The longitudinal analyses of individual tests and summary measure of global cognition were reported from the basic model only. Since there are seven individual domain measures and two global measures (MMSE and global cognition) for each of the two lead exposures (tibia and patella) it is important to consider multiple testing. Conservative Bonferroni correction across 18 tests would require a minimum p-value < 0.0028.

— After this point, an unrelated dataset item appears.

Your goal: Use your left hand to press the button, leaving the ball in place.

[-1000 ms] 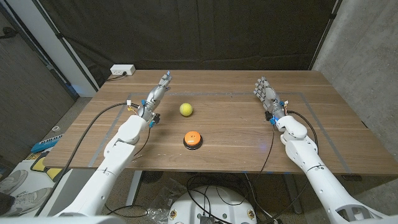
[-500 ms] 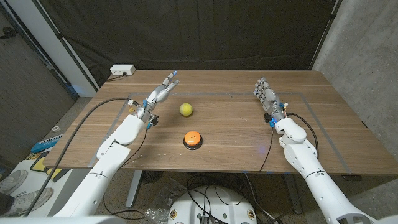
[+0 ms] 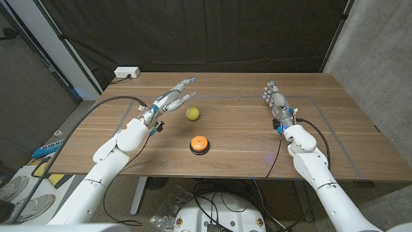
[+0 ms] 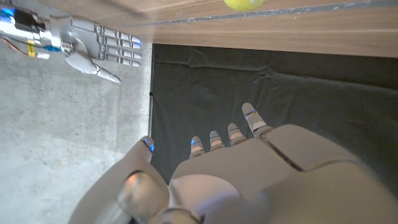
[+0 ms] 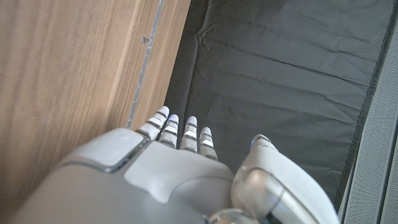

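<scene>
since a second ago the left robot hand [image 3: 172,98] has swung from pointing up along the counter's left side to reaching rightward, its fingers spread and holding nothing, fingertips now just beside the yellow ball [image 3: 192,113]; the right robot hand [image 3: 275,100] has stayed put at the far right with its fingers straight and close together, empty. the orange button [image 3: 199,142] on its black base sits near the middle of the counter [image 3: 244,138], nearer the robot than the ball and apart from it, with the left robot hand off to its far left. the risk, as i judge it, is that ball: the fingers are closer to it than to the button, so a sweep toward the button could clip it and send it rolling. coming down off-centre could also skid the button's base sideways. no brand, label or writing can be read anywhere.
</scene>
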Available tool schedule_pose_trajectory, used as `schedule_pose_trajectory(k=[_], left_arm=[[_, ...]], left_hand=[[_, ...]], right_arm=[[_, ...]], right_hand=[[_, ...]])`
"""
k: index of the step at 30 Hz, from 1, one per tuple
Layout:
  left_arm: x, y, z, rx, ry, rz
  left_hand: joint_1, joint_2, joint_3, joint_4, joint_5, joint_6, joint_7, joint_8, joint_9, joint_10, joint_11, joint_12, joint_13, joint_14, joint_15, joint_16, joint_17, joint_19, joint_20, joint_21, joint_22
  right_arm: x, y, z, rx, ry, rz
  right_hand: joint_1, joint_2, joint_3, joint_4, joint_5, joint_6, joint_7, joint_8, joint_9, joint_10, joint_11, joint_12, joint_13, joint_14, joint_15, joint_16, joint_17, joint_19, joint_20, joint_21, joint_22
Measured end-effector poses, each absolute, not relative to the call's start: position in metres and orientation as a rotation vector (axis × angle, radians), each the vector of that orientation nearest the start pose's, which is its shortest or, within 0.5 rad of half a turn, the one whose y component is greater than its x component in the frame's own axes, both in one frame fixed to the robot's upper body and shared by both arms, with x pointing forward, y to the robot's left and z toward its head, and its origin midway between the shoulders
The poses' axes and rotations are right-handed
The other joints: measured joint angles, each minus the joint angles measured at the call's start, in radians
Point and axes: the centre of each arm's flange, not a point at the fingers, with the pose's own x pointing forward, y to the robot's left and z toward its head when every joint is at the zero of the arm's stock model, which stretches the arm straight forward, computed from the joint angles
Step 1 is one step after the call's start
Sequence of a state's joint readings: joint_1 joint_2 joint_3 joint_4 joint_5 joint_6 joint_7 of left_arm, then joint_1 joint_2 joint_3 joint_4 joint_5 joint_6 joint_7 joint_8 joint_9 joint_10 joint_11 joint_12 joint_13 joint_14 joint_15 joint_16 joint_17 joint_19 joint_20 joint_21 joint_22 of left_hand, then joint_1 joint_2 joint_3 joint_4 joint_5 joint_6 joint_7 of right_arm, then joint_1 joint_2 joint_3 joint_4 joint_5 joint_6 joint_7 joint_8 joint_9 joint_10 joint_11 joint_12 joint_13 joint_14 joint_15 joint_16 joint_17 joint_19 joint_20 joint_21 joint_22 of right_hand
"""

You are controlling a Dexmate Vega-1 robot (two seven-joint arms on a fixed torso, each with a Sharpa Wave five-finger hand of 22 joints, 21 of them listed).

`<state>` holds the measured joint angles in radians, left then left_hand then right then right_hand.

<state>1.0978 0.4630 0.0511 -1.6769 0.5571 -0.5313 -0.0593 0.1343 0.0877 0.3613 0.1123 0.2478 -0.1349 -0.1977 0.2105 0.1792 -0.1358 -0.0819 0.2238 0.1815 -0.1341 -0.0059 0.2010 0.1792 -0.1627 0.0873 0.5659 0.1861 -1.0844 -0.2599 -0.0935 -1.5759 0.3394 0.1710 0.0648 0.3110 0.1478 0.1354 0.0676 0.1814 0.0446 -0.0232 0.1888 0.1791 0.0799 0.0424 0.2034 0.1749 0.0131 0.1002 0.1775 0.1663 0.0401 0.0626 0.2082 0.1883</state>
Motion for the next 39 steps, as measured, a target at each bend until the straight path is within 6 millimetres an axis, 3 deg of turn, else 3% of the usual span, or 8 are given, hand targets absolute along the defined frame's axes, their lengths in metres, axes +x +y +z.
schedule_pose_trajectory(k=[5, 20, 25, 29, 39], left_arm=[[0.537, 0.241, -0.007, 1.174, -1.023, -0.148], [0.531, 0.222, -0.006, 1.354, -1.086, -0.229], [0.532, 0.219, -0.005, 1.369, -1.089, -0.244], [0.530, 0.208, -0.016, 1.461, -1.101, -0.317], [0.527, 0.203, -0.029, 1.536, -1.103, -0.371]], left_hand=[[0.004, 0.004, 0.002, -0.002, 0.000, -0.003, -0.013, -0.004, 0.000, 0.004, -0.004, 0.000, 0.000, -0.002, -0.015, 0.000, 0.000, 0.009, -0.009, 0.000, 0.000], [0.014, 0.013, 0.006, -0.006, 0.004, -0.003, -0.013, -0.007, 0.000, 0.009, -0.010, -0.002, 0.000, -0.009, -0.030, -0.006, 0.000, 0.012, -0.024, -0.001, 0.000], [0.021, 0.006, 0.006, -0.006, 0.008, -0.012, -0.022, -0.015, 0.000, -0.011, -0.029, -0.018, 0.000, -0.031, -0.030, -0.014, 0.000, -0.004, -0.039, -0.012, 0.000], [0.024, 0.003, 0.006, -0.006, 0.008, -0.021, -0.023, -0.020, 0.000, -0.018, -0.036, -0.019, 0.000, -0.031, -0.030, -0.021, 0.000, -0.009, -0.045, -0.012, 0.001], [0.013, 0.013, 0.006, -0.006, 0.008, -0.033, -0.025, -0.030, 0.000, -0.038, -0.057, -0.032, 0.000, -0.031, -0.030, -0.021, 0.000, -0.011, -0.051, -0.020, 0.003]], right_arm=[[0.597, -0.257, -0.053, 0.047, -0.636, 0.162], [0.594, -0.255, -0.056, 0.052, -0.634, 0.148], [0.594, -0.256, -0.056, 0.051, -0.634, 0.144], [0.598, -0.255, -0.060, 0.055, -0.625, 0.142], [0.602, -0.253, -0.062, 0.057, -0.627, 0.142]], right_hand=[[0.000, 0.000, 0.000, 0.000, 0.000, 0.000, 0.000, 0.000, 0.000, 0.000, 0.000, 0.000, 0.000, 0.000, 0.000, 0.000, 0.004, 0.000, 0.000, 0.000, 0.000], [0.000, 0.000, 0.004, -0.004, -0.001, 0.000, 0.000, 0.000, 0.000, 0.000, 0.000, 0.000, 0.000, 0.000, 0.000, 0.000, 0.004, 0.000, 0.000, 0.000, 0.000], [0.000, 0.000, 0.007, -0.001, -0.001, 0.000, 0.000, 0.000, 0.000, 0.000, 0.000, 0.000, 0.000, 0.000, 0.000, 0.000, 0.004, 0.000, 0.000, 0.000, 0.000], [0.000, 0.000, 0.007, -0.001, -0.001, 0.000, 0.000, 0.000, 0.000, 0.003, 0.003, 0.000, 0.000, 0.000, 0.000, 0.000, 0.004, 0.000, 0.000, 0.000, 0.000], [0.000, 0.000, 0.007, -0.001, -0.001, 0.000, 0.000, 0.000, 0.000, 0.003, 0.003, 0.000, 0.000, 0.000, 0.000, 0.000, 0.004, 0.000, 0.000, 0.000, 0.000]])
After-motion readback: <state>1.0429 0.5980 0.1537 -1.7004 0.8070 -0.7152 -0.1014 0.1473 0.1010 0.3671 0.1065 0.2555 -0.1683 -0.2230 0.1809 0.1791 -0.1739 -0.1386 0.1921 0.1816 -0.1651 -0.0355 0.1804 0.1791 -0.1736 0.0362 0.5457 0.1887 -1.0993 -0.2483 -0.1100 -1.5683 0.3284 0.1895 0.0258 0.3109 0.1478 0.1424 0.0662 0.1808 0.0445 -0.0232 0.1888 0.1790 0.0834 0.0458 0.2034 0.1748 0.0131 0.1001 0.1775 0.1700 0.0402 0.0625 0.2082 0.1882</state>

We performed several sensitivity analyses to test the robustness of our findings. First, there is a possibility for a selection bias related to health factors driving cohort participation in general and also the exclusion criteria at initial NAS recruitment³⁴. In order to minimize this, we excluded subjects who were greater than 45 years of age at the time of NAS study enrollment because people over 45 would be more likely to exhibit health symptoms that would keep them out of the NAS and thus be more susceptible to these selection pressures. We also repeated our analyses with additional covariates including the history of a diagnosis of either hypertension, stroke, coronary artery disease, as those might be potential mechanisms by which cognitive decline is occurring and have been previously associated with Pb exposure.

Result

Descriptive Statistics

Among the 741 men with MMSE scores, mean patella Pb concentration was 30.6 µg/g (SD=19.4) and tibia Pb was 21.6 µg/g (SD=13.3) (Table 1). The average participant age was 67.8 (SD=6.8) at the time of the first cognitive assessment (range, 51.4–98.0 years). The mean MMSE score for all subjects at visit 2 was 0.4 points higher than that at visit 1, suggestive of a learning effect (Table 2). However, we observed a subsequent decline of 0.6 points in mean scores from visit 2 to visit 5. There was a negligible increase in the z-score measure of global cognition between visits 1 and 2, and a decrease in the mean z-score by visit 3. Measures of individual cognitive domains at visit 1 were generally correlated and are reported in Supplementary Figure S2.

Table 1.

Baseline Study Characteristics – VA Normative Aging Study. Boston, Massachusetts.

	MMSE	Global Cognition
Number of Subjects	741	715
Mean Age in years (SD)	67.77 ± 6.82	68.43 ± 7.11
Mean Patella Pb in µg/g (SD)	30.64 ± 19.44	30.47 ± 19.65
Mean Tibia Pb in µg/g (SD)	21.62 ± 13.33	21.39 ± 13.31
Education in number of years (%)
<12	33 (4.4)	33 (4.6)
12–15 yrs	555 (74.9)	532 (74.4)
16+	153 (20.6)	150 (21.0)
Smoking Status (%)
Never	221 (29.8)	209 (29.2)
Former	47 (6.3)	44 (6.2)
Current	473 (63.8)	462 (64.6)
More than 2 alcoholic beverages per day? (%)
No	585 (78.9)	560 (78.3)
Yes	156 (21.1)	152 (21.3)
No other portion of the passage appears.